> [WHAT TO WORK ON]: Give again, exactly as written, the lines of the records below from the line with "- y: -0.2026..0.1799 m" to the line with "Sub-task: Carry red". Both end lines count; pictures do not.

[[ INPUT FOR THIS TASK open ]]

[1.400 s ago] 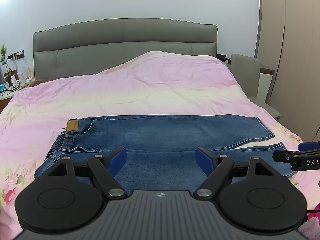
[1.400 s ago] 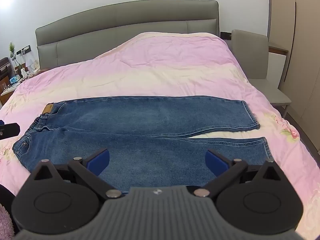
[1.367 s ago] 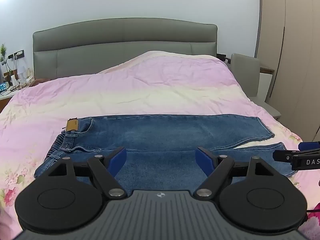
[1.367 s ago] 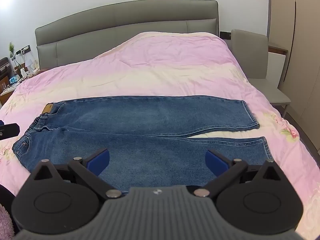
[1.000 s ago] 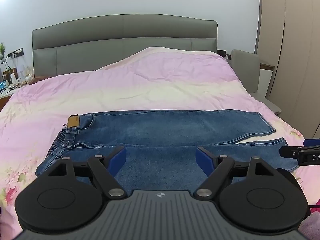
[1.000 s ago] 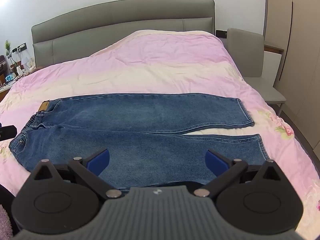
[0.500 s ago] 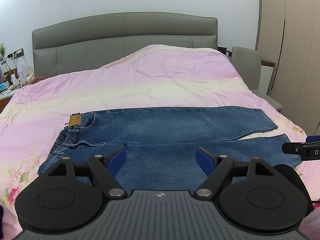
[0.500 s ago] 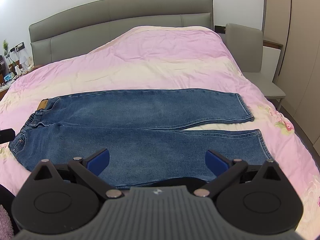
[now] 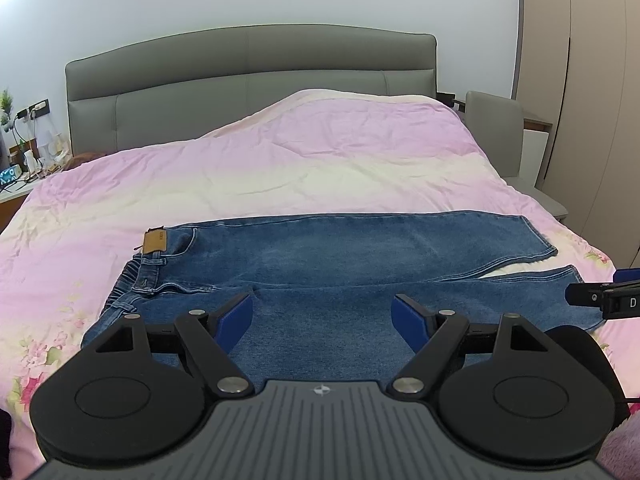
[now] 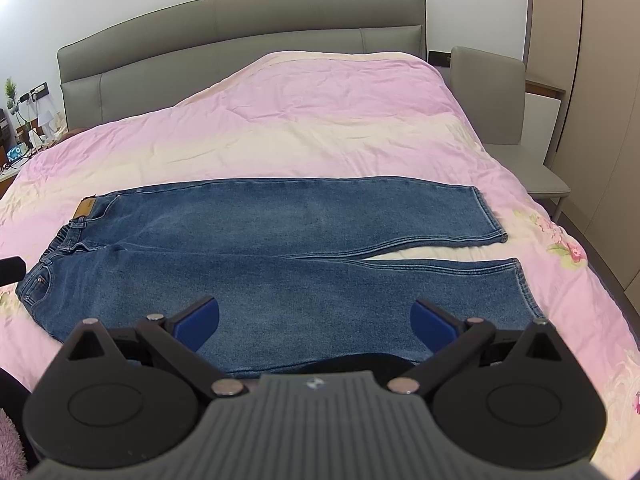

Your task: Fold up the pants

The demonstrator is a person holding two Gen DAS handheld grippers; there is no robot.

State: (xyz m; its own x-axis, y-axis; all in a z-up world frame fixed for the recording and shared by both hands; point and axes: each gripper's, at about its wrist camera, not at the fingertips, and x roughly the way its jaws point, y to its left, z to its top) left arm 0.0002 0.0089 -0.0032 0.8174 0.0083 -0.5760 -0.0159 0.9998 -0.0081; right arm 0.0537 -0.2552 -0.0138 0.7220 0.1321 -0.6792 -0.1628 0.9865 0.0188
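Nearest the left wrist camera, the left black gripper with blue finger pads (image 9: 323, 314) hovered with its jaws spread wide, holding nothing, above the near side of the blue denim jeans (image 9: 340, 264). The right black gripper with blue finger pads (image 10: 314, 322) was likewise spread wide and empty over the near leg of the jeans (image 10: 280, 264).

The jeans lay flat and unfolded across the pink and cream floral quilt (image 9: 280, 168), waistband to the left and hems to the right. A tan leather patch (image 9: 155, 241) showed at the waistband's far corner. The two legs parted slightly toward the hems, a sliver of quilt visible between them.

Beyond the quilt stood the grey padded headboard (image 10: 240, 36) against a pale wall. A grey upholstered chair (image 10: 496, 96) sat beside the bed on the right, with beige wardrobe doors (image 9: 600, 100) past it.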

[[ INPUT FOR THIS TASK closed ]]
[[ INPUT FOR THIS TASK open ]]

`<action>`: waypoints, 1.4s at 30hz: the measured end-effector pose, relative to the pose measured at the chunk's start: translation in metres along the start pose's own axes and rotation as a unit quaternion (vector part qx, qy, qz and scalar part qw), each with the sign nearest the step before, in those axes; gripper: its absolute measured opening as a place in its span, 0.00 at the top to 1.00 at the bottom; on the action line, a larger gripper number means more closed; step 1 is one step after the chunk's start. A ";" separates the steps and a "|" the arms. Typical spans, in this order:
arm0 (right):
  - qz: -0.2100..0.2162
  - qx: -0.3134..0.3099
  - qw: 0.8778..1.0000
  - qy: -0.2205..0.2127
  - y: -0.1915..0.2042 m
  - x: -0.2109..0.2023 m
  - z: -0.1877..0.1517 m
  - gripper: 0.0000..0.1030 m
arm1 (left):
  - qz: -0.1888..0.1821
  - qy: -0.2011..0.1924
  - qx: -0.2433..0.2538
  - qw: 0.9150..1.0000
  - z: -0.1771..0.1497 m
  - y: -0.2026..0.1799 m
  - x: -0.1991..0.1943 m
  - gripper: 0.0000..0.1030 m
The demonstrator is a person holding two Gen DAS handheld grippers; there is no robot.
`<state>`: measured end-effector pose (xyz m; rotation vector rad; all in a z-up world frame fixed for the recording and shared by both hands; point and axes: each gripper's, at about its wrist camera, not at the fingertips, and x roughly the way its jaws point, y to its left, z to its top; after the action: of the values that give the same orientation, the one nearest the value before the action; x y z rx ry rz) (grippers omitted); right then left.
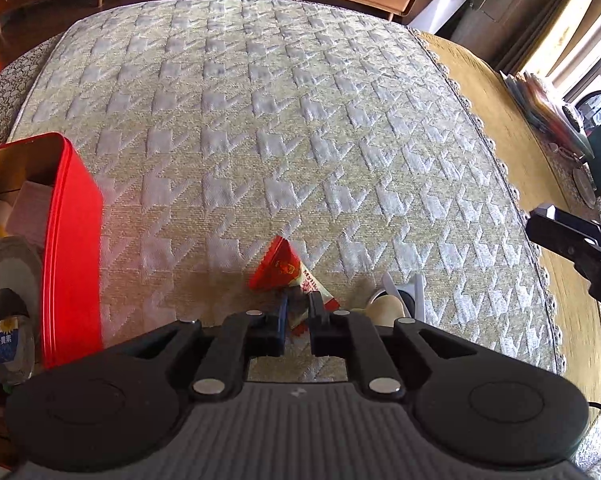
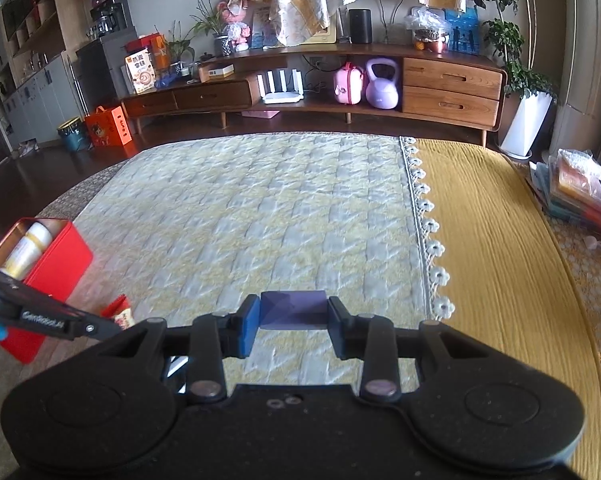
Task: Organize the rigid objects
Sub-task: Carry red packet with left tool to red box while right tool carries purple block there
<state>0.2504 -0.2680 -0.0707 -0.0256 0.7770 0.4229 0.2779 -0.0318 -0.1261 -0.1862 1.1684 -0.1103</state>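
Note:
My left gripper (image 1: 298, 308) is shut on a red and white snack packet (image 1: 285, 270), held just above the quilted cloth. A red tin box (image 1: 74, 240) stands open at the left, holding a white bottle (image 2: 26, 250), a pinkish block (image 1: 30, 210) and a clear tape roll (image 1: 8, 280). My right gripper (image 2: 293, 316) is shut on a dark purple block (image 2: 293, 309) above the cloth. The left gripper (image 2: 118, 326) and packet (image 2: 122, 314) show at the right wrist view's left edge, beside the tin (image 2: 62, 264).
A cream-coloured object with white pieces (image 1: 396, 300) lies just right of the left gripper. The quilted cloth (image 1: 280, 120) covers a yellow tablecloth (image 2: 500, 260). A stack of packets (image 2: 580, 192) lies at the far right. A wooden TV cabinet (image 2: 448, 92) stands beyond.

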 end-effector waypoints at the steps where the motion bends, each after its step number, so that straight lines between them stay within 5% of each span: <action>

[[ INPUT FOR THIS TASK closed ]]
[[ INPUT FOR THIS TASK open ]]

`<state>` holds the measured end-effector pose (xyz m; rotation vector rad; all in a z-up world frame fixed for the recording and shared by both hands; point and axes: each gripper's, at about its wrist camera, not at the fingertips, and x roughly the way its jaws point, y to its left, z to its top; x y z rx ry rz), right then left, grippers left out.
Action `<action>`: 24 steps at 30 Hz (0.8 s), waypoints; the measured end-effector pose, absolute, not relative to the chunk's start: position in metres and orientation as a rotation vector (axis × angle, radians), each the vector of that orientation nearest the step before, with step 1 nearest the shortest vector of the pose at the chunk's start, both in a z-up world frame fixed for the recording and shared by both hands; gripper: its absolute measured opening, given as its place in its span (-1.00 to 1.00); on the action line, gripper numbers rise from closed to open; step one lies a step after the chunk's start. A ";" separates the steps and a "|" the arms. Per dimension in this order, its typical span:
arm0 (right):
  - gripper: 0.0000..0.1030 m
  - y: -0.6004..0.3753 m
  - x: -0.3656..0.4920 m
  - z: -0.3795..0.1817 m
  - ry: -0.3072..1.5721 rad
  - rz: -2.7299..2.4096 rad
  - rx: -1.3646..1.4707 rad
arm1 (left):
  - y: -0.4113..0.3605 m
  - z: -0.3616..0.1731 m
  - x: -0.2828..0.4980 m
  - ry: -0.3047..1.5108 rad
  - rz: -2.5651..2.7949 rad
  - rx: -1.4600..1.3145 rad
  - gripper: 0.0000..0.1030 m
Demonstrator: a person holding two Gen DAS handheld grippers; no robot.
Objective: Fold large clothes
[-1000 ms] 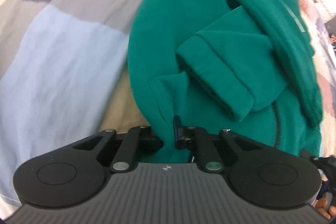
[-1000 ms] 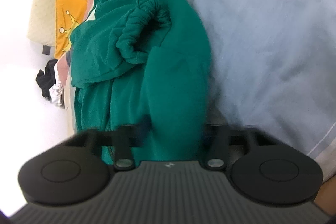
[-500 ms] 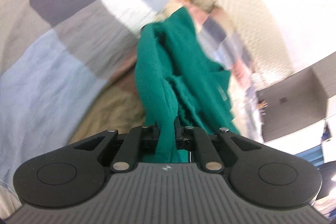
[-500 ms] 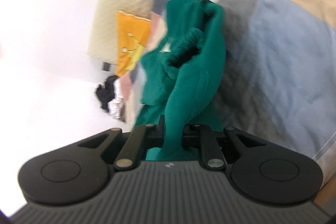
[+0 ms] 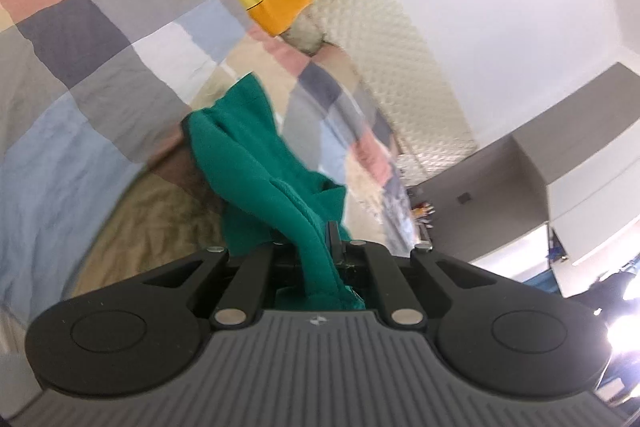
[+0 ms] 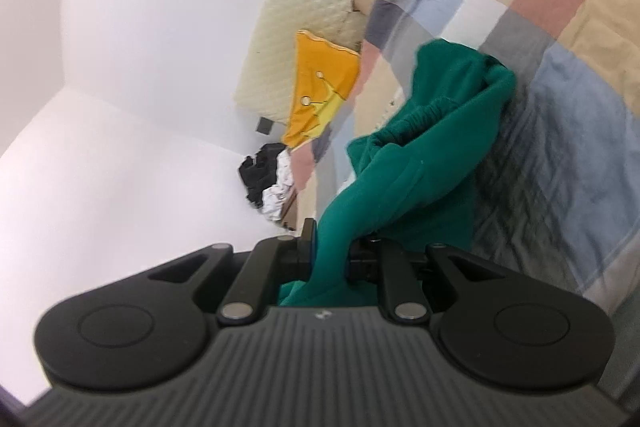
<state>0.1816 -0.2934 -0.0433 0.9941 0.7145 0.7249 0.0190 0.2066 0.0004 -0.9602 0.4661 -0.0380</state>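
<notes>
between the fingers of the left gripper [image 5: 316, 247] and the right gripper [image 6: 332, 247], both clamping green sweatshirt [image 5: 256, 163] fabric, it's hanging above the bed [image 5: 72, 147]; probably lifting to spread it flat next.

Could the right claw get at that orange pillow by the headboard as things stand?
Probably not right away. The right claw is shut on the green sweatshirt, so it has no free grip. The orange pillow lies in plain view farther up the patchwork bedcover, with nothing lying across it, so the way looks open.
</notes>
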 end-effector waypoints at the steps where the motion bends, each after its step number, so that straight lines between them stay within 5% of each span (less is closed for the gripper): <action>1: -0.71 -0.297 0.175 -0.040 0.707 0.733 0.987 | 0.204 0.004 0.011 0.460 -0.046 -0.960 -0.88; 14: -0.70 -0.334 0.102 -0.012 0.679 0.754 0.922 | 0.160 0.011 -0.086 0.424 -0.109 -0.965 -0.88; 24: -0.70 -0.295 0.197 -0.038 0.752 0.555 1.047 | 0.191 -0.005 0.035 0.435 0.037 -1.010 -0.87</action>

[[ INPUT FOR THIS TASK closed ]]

> [RESULT FOR THIS EXERCISE]:
  - y: -0.2026..0.1799 m
  - x: -0.1991..0.1943 m
  - gripper: 0.0000..0.1030 m
The demonstrator is a person holding two Gen DAS handheld grippers; there is no robot.
`<state>`: measured end-effector pose (xyz m; rotation vector rad; all in a z-up world frame fixed for the recording and shared by both hands; point and axes: each gripper's, at about its wrist camera, not at the fingertips, and x roughly the way its jaws point, y to its left, z to its top; after the action: of the values that give the same orientation, the one nearest the value before the action; x y z rx ry rz) (grippers omitted); right then left.
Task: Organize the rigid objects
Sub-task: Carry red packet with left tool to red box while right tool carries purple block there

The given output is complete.